Gather necessary financial documents
You’ll need to track down all the decedent’s accounts. Any preparation the person did will be helpful, but some accounts may have been overlooked. The process is not unlike being a detective. Plan to sort through the person’s mail for at least three months to find missing information including non-recurring bills. This list of possible documents isn’t exhaustive, but it serves as a starting place:
- Bank and investment accounts
- Retirement accounts
- Mortgage and other loan statements
- Insurance policies
- Tax returns
- Bills — including services, utilities, credit cards, property taxes
Prepare to file tax returns
In the next year, you must prepare a final tax return for the decedent, so collect all information that will make that process easier. In addition, you may need to file an estate tax return.

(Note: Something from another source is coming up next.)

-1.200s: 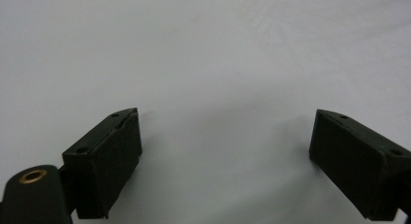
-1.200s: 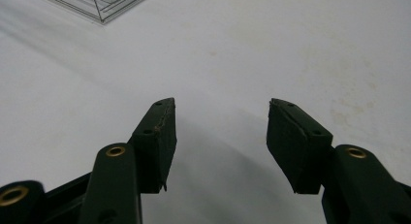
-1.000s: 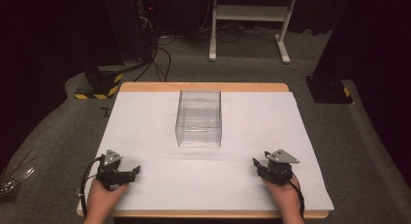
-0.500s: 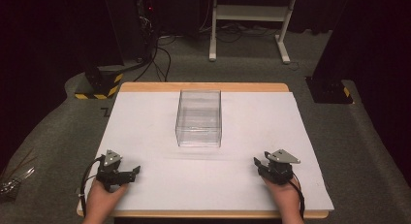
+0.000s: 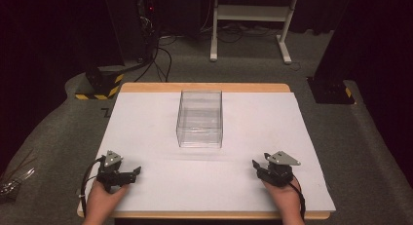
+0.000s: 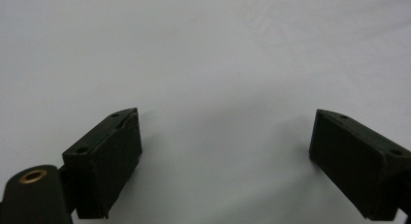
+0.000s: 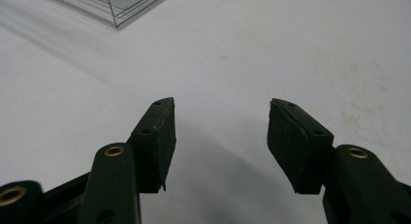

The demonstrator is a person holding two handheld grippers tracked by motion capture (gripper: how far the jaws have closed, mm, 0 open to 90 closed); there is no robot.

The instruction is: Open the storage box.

Use this as a learning experience
Many people don’t think about what they’ll leave behind when they die. But if you’ve had to sort out someone else’s finances, you’ll appreciate how arduous the process is. No one wants to think about dying, but if you talk about it in advance and have a plan in place, it’s so much easier on the survivors.
During this time of grief, the surviving spouse or family member(s) may not be in the best position to make sound financial decisions; so it’s better to be ready beforehand. While it may be an uncomfortable topic, proper planning can help immensely should you or your family ever have to face this difficult experience.
The other main takeaway is to take your time with final affairs of a person who passes away. You may be dealing with the emotional and personal impact from the loss. You need to deal with things in a calm and thoughtful manner. If you are experiencing challenges with that, reach out. It could be a family member, close friend or a professional such as your financial advisor. Death is a natural reality of life. Think about how you would want others to handle your affairs. Being prepared and thinking ahead are ways of Keeping Life Current.